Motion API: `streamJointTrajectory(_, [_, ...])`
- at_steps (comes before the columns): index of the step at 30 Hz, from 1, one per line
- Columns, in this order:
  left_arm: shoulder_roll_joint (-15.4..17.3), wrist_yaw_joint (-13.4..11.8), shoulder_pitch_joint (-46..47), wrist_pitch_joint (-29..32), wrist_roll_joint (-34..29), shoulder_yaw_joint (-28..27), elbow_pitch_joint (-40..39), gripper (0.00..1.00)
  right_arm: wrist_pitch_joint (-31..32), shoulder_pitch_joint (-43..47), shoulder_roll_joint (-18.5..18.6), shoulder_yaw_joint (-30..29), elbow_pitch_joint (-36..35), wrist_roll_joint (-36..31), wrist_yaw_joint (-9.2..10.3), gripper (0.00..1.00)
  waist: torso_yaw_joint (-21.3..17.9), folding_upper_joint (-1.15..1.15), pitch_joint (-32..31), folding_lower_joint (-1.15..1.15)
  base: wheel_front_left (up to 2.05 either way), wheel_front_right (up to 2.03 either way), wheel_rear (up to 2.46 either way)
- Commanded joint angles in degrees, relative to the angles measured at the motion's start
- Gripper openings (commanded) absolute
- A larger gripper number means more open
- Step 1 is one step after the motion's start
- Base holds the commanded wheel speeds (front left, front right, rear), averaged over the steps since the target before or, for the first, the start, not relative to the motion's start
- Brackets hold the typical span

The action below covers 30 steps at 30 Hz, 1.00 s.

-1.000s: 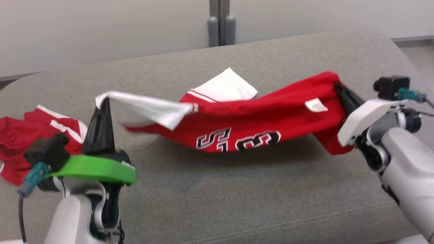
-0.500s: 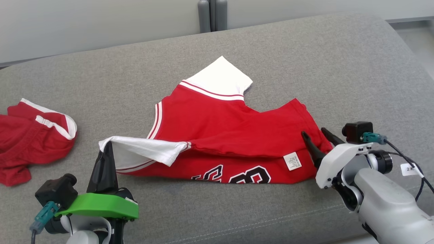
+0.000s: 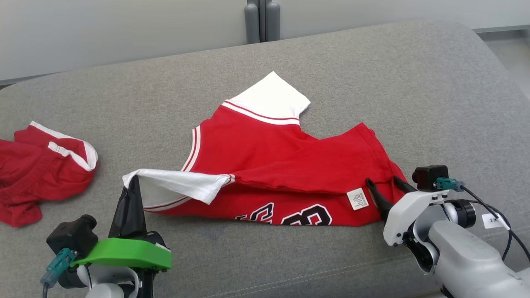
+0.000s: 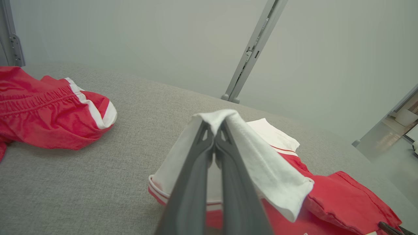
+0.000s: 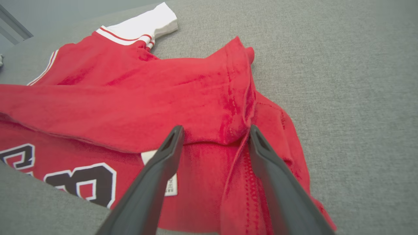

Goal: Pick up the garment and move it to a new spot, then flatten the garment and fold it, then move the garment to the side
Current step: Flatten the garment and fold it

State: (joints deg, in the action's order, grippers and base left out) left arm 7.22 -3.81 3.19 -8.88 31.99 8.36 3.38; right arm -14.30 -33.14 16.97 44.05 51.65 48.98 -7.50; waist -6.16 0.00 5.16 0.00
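Grey couch (image 3: 372, 62) under jersey (image 3: 290, 157); right wrist view: jaws apart

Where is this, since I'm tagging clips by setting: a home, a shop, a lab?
Probably a lab or test room rather than a lived-in home: a bare pale partition wall with a metal post, one wide grey padded bench, and a red jersey and red shorts laid out on it.

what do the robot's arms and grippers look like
The left gripper and right gripper each have two long dark fingers and a black camera with a teal plug. The left has a green bracket; the right a white bracket, a pale grey forearm and a white tag on its cable.
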Motion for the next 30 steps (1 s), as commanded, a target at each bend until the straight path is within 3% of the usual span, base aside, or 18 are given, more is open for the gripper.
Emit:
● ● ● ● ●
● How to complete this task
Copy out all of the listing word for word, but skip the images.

● Task solution
Motion API: `streamJointTrajectory(_, [_, ...])`
- at_steps (comes before the columns): index of the step at 30 Hz, from 1, one per line
- Columns, in this order:
  left_arm: shoulder_roll_joint (-15.4..17.3), wrist_yaw_joint (-13.4..11.8), shoulder_pitch_joint (-46..47), wrist_pitch_joint (-29..32), wrist_roll_joint (-34..29), shoulder_yaw_joint (-28..27), elbow_pitch_joint (-40..39), gripper (0.00..1.00)
  right_arm: wrist_pitch_joint (-31..32), shoulder_pitch_joint (-43..47), shoulder_roll_joint (-18.5..18.6), shoulder_yaw_joint (-30..29), elbow_pitch_joint (-36..35), wrist_roll_joint (-36..31), wrist_yaw_joint (-9.2..10.3), gripper (0.00..1.00)
  waist: torso_yaw_joint (-21.3..17.9), folding_upper_joint (-1.15..1.15), pitch_joint (-32..31), folding_lower_joint (-1.15..1.15)
  base: wheel_front_left (up to 2.05 either way), wheel_front_right (up to 2.03 either way), wheel_rear (up to 2.46 either way)
- Commanded joint angles in degrees, relative to the angles measured at the motion's start
- Gripper openings (commanded) absolute
- A larger gripper number means more open
- Step 1 is one step after the motion's start
- Base holds the commanded wheel speeds (front left, front right, rear), averaged over the steps since the target before or, for the first, the start, not relative to the motion's start
- Brackets hold the typical span

The action below covers 30 steps at 30 Hz, 1.00 s.

-1.000s: 
-0.500s: 
+0.000s: 
+0.000s: 
+0.000s: 

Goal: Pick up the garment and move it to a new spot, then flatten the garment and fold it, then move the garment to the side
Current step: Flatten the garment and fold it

State: (joints deg, in the action's order, grippers and base left out) left arm 7.22 -3.81 3.19 -8.88 31.99 8.36 3.38; right arm -14.30 -33.14 16.97 44.05 51.65 48.98 -7.50; waist -6.16 0.00 5.16 0.00
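Grey couch (image 3: 372, 62) under jersey (image 3: 290, 157); right wrist view: jaws apart

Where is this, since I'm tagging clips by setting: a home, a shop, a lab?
Probably a lab or test room rather than a lived-in home: a bare pale partition wall with a metal post, one wide grey padded bench, and a red jersey and red shorts laid out on it.

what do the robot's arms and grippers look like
The left gripper and right gripper each have two long dark fingers and a black camera with a teal plug. The left has a green bracket; the right a white bracket, a pale grey forearm and a white tag on its cable.
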Motion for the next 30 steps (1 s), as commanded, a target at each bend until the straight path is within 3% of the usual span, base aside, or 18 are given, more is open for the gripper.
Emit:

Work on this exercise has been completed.